Following this narrative, this paper contributes to the development of PCA for geographical data (Wartenberg 1985; Jombart et al. 2008; Lloyd 2010; Harris et al. 2011; Sarra and Nissi 2020; Cartone and Postiglione 2021) in the special case of spatial heterogeneity. In this sense, our contribution substantially differs from Jombart et al. (2008) and Giacalone et al. (2022), who used sPCA to examine spatial dependence.
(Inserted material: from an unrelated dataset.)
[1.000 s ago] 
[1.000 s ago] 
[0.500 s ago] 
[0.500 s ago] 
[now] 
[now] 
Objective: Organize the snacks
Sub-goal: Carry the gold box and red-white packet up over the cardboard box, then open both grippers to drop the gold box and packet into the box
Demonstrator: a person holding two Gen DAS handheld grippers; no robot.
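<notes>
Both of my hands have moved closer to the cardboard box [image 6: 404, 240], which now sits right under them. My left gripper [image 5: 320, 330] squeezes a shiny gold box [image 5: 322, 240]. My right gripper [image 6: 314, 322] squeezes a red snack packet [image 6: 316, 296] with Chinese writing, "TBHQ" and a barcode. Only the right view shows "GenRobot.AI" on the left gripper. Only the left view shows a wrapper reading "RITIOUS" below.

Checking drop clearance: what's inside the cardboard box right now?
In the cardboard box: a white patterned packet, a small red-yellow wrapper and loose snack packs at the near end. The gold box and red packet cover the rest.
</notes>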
To this end, we consider spatial heterogeneity as a criterion to divide the sample of observations into smaller homogeneous groups, individuating subpopulations as a solution of a combinatorial optimisation problem. We introduce a new algorithm that extends the application of simulated annealing (SA) in spatial regression (Postiglione et al. 2013) to the case of PCA (hereafter, SA-PCA). When solving this optimisation problem, the proposed algorithm decomposes the VC matrix to compute eigenvalues, eigenvectors, and component scores for a parsimonious number of regimes and overcomes the hypothesis of spatial homogeneity.

In this paper, we also note that the SA-PCA algorithm can be an alternative to the use of cluster techniques on geographical units when using coordinates and/or other attributes (for example, when using \(k\)-means) and computation of PCA to each cluster. This method may be denoted as a cluster-specific PCA. In a different manner, Libório et al. (2022) have already extended the use of \(k\)-means clustering to PCA for computing piecewise composite indicators.
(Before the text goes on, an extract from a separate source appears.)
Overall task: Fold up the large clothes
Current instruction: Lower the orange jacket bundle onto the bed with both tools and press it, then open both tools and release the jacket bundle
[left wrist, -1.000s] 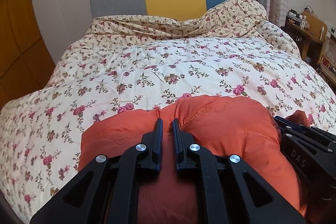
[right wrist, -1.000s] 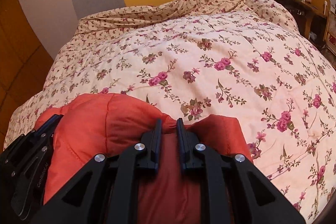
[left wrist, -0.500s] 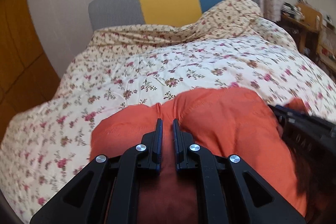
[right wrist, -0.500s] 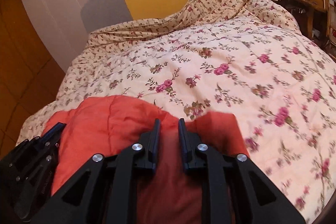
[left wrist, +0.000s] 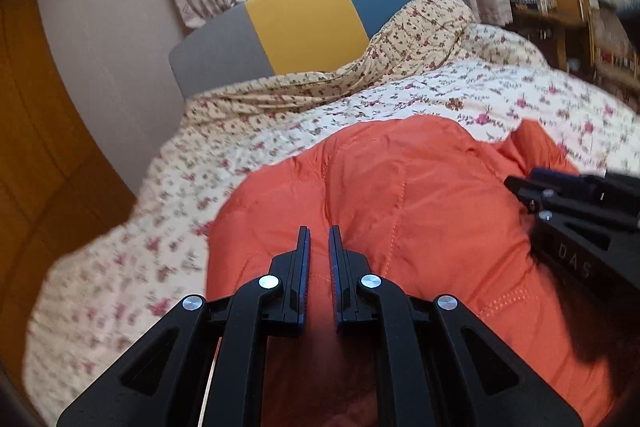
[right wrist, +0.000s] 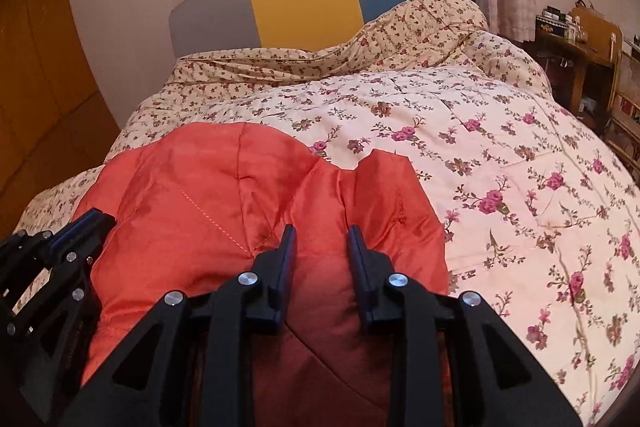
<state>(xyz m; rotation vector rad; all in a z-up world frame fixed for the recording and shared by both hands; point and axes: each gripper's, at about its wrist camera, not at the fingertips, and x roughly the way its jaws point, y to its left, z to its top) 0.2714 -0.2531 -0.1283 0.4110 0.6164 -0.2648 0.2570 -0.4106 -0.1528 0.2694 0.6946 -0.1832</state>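
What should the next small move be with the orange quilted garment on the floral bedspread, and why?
Probably let the left gripper release too. The right gripper is opening, its pads already clear of the orange quilted garment, which lies bunched on the floral bedspread, while the left is clamped on the fabric.

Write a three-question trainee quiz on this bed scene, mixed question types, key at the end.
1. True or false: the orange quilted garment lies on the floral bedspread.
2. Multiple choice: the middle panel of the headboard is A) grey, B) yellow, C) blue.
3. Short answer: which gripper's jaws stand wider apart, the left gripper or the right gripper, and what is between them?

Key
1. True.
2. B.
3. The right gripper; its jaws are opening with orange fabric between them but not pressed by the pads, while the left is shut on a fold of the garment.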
However, two main differences exist between a cluster-specific PCA and SA-PCA. First, by using \(k\)-means, clusters are calculated at the first stage, and after, components are obtained by applying PCA on groups. Conversely, local loadings in SA-PCA are individuated by directly modelling instability in the VC matrix, and information from PCA is used step by step in the algorithm for the determination of the groups. Second, in our method, spatial information is explicitly accounted for. Thus, while cluster-specific PCA is meant to individuate components without considering any geographical issue, our proposal aims to tackle unobserved spatial heterogeneity by considering space directly in the objective function.
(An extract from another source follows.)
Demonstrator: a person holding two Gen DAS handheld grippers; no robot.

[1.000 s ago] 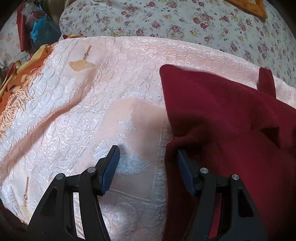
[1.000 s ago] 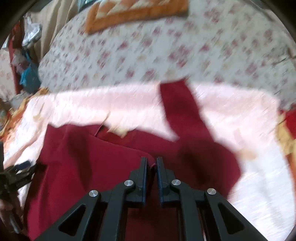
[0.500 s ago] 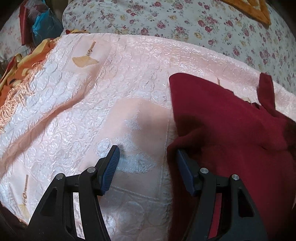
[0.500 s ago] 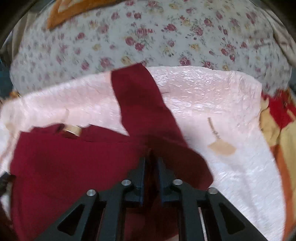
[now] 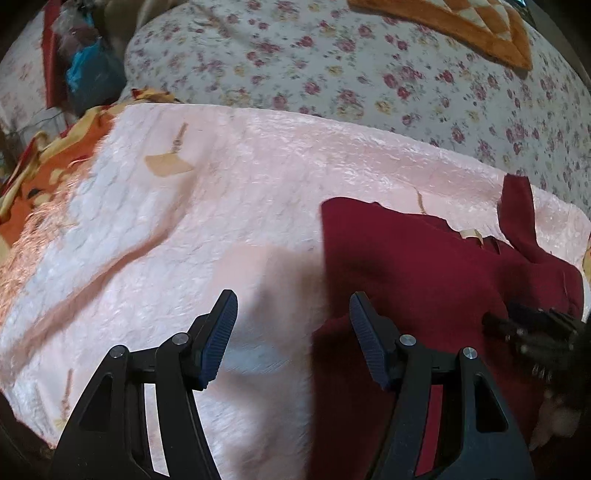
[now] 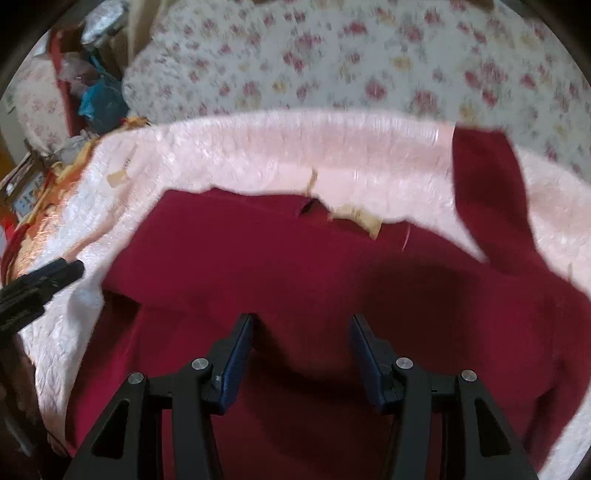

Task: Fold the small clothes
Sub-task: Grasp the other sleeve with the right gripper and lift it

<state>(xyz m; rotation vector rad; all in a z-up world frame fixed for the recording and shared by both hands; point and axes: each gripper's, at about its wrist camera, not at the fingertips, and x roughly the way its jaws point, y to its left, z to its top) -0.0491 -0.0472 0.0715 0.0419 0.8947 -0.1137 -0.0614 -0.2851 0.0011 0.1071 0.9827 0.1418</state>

Furthermore, this contribution differs from GWPCA for two main reasons. First, SA-PCA does not address nonstationarity in continuous space, as it directly considers the problem of structural differences due to multiple regimes. In fact, spatial heterogeneity can also be present in the form of discrete heterogeneity for which parameters vary between spatial regimes or groups of regions (Anselin 2010). Second, in this paper, heterogeneous eigenvectors are individuated for a limited number of clusters. Thus, in the presence of these features, SA-PCA addresses some critical aspects of GWPCA, especially to improve the interpretability of its results.

Since the use of PCA for composite indicators has been extensively explored (Pampalon and Raymond 2000; Havard et al. 2008), we start from the definition of a composite measure to evaluate the consequences of spatial heterogeneity. Then, a multidimensional indicator of local services for 121 municipalities in the province of Rome is defined. This province is selected as it is one of the most densely populated in Italy.

In the application, various aspects are discussed. SA-PCA, GWPCA and cluster-specific PCA are performed to treat spatial heterogeneity, and the results are compared. The results show that spatial heterogeneity is generally relevant in PCA and that SA-PCA can be used to efficiently individuate endogenous groups and to capture local characteristics. This may enrich the insight in terms of ad hoc policies at the local level.

Last, as highlighted by Jombart et al. (2008), it is meaningless to compare sPCA eigenvalues to the sum of all eigenvalues as in PCA. Additionally, the percentage of the total criterion associated with an eigenvalue in sPCA cannot be used as a direct rule to choose the number of components in terms of the explained variance. Furthermore, since eigenvalues may be both positive and negative in sPCA, it can be difficult to select more representative components for PCA. By considering this last drawback and our focus on spatial heterogeneity, we limited the comparison of SA-PCA to standard PCA, GWPCA, and cluster-specific PCA.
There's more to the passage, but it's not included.